* _SUPPLIED RECORDS_:
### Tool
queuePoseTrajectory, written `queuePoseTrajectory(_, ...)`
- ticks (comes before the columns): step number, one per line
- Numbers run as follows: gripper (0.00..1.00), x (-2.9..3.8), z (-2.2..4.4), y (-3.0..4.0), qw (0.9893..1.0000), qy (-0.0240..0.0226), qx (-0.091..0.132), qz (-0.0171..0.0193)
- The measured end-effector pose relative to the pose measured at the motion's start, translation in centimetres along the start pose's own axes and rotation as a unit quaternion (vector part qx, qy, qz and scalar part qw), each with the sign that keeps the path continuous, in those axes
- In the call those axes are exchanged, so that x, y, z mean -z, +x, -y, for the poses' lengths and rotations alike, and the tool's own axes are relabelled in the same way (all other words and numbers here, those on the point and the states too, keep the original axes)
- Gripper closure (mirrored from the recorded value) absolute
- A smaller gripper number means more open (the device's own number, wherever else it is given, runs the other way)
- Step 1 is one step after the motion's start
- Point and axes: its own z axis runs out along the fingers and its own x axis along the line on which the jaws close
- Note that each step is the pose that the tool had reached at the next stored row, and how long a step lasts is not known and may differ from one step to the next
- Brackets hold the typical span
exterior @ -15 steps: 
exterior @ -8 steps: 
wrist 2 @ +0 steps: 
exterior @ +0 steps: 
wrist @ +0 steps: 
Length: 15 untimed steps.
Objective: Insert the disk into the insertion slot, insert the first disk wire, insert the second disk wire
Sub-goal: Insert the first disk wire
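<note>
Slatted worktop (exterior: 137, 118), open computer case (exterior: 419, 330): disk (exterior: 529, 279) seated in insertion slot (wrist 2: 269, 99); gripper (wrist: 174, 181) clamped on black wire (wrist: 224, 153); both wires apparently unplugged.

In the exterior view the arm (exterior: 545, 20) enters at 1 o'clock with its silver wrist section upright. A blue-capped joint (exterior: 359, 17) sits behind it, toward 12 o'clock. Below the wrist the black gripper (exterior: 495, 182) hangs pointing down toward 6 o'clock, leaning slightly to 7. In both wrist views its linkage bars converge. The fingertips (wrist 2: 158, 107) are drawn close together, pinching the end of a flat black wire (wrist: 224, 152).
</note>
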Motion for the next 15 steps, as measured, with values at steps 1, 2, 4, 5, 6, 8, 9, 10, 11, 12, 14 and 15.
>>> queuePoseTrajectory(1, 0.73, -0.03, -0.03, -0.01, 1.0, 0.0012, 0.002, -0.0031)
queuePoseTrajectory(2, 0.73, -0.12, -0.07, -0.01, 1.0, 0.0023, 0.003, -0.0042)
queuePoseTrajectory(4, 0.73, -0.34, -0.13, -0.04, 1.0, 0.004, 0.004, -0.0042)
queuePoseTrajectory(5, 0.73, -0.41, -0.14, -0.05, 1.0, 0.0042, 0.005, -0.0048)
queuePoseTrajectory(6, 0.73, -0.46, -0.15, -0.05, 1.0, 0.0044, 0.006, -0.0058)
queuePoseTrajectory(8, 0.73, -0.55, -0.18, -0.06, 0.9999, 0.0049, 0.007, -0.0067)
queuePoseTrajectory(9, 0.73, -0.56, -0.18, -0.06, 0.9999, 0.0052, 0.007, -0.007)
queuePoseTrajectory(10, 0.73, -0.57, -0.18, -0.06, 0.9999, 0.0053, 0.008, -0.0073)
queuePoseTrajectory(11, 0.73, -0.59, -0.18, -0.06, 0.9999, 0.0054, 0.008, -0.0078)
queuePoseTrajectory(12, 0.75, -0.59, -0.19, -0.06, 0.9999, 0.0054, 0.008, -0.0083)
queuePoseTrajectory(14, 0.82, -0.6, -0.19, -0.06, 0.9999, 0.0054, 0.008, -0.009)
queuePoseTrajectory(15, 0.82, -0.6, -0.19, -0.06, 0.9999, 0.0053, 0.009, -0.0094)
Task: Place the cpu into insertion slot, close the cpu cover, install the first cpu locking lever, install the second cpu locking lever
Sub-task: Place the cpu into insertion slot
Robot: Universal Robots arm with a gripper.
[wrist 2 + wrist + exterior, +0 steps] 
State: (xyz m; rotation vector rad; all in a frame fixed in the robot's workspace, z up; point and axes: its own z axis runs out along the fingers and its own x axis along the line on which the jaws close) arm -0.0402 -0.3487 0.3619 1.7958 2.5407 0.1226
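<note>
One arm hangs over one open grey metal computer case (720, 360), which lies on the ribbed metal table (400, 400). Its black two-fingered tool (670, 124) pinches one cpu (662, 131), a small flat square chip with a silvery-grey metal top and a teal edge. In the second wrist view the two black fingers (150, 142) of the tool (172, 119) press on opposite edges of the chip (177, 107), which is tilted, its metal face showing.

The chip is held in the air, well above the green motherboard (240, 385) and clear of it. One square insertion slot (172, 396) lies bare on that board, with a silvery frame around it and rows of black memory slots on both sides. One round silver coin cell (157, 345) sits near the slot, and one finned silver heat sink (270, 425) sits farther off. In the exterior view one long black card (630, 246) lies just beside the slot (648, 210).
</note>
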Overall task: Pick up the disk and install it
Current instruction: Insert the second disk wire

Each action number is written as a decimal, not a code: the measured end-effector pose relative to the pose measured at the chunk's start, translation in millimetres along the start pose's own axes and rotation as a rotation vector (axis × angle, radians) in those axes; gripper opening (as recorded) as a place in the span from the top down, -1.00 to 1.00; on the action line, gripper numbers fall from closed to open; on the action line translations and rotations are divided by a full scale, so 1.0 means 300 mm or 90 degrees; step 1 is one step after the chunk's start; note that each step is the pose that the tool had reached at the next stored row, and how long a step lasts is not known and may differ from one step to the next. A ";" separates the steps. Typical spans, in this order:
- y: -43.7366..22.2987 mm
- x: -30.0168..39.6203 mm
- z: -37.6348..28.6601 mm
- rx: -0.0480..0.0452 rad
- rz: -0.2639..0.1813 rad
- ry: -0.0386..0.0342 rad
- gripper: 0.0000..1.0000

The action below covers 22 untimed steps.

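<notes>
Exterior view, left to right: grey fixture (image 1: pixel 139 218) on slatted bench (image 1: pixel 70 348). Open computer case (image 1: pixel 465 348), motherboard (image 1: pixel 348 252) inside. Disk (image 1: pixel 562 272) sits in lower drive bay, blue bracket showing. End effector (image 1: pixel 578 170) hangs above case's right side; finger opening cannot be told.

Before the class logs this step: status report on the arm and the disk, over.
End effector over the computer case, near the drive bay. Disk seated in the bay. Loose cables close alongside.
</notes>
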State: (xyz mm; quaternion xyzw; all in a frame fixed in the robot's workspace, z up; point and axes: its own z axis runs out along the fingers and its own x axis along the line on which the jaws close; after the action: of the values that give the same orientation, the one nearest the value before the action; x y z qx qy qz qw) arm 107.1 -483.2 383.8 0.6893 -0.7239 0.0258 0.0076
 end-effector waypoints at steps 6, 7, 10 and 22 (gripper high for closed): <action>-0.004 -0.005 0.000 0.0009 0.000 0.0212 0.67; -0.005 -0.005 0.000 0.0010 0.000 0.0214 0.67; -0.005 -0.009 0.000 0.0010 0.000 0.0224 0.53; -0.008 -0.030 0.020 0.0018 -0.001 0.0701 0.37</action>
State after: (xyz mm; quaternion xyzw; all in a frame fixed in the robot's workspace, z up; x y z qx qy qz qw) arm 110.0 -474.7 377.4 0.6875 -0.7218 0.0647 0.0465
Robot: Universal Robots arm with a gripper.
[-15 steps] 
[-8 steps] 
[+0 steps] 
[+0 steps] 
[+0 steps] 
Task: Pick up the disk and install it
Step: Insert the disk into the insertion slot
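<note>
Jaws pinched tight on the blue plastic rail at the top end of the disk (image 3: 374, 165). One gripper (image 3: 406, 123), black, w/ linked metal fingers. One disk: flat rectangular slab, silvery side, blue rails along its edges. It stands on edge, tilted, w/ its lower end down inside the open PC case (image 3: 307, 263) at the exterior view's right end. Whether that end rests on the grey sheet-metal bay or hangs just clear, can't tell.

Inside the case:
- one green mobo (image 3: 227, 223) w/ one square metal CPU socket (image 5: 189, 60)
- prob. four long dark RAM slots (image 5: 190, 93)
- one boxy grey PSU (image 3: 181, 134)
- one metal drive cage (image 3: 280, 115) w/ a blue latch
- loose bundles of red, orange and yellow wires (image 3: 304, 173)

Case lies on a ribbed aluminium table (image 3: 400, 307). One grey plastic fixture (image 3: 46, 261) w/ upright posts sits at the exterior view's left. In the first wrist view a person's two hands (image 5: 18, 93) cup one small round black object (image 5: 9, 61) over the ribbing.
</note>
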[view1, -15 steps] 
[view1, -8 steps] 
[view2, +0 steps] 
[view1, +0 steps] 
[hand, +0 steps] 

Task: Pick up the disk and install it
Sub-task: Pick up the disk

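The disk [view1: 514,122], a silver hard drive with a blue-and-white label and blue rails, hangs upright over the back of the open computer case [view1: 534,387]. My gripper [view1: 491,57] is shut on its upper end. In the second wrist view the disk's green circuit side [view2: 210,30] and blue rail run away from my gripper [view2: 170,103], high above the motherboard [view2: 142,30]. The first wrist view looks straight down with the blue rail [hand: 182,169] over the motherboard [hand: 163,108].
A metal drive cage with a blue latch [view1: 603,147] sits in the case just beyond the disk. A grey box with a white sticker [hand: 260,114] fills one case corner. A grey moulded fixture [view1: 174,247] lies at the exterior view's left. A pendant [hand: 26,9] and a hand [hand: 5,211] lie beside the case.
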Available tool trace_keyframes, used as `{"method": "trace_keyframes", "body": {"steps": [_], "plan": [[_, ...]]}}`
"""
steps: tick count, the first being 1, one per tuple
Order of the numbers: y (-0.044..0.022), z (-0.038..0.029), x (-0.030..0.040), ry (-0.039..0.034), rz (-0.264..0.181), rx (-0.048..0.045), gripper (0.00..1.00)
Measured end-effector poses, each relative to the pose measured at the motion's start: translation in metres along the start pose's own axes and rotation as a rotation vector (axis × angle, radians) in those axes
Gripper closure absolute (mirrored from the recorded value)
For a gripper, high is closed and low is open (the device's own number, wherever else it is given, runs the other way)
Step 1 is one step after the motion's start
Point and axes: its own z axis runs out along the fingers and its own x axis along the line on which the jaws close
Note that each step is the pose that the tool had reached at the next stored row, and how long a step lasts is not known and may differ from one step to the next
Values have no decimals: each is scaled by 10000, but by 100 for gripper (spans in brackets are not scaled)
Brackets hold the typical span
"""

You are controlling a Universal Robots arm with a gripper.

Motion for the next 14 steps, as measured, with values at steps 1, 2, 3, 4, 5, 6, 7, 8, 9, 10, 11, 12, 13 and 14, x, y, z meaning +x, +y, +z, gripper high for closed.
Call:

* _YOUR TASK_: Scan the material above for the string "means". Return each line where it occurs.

* _RESPONSE AREA_:
- A smaller gripper number means more open (the device's own number, wherever else it is given, runs the other way)
Each action number is written as a decimal, not a code: the measured end-effector pose relative to the pose measured at the chunk's start, translation in millimetres along the start pose's own axes and rotation as a rotation vector (axis × angle, radians) in those axes; gripper opening (as recorded) as a place in the span from the top down, -1.00 to 1.00; on the action line, gripper numbers fall from closed to open; on the action line translations and rotations are divided by a full scale, so 1.0 means 300 mm or 90 degrees; step 1 is one step after the chunk's start; note that each step is the pose that the tool had reached at the next stored row, and how long a step lasts is not known and may differ from one step to the next. A ";" separates the steps. Typical spans, in this order:

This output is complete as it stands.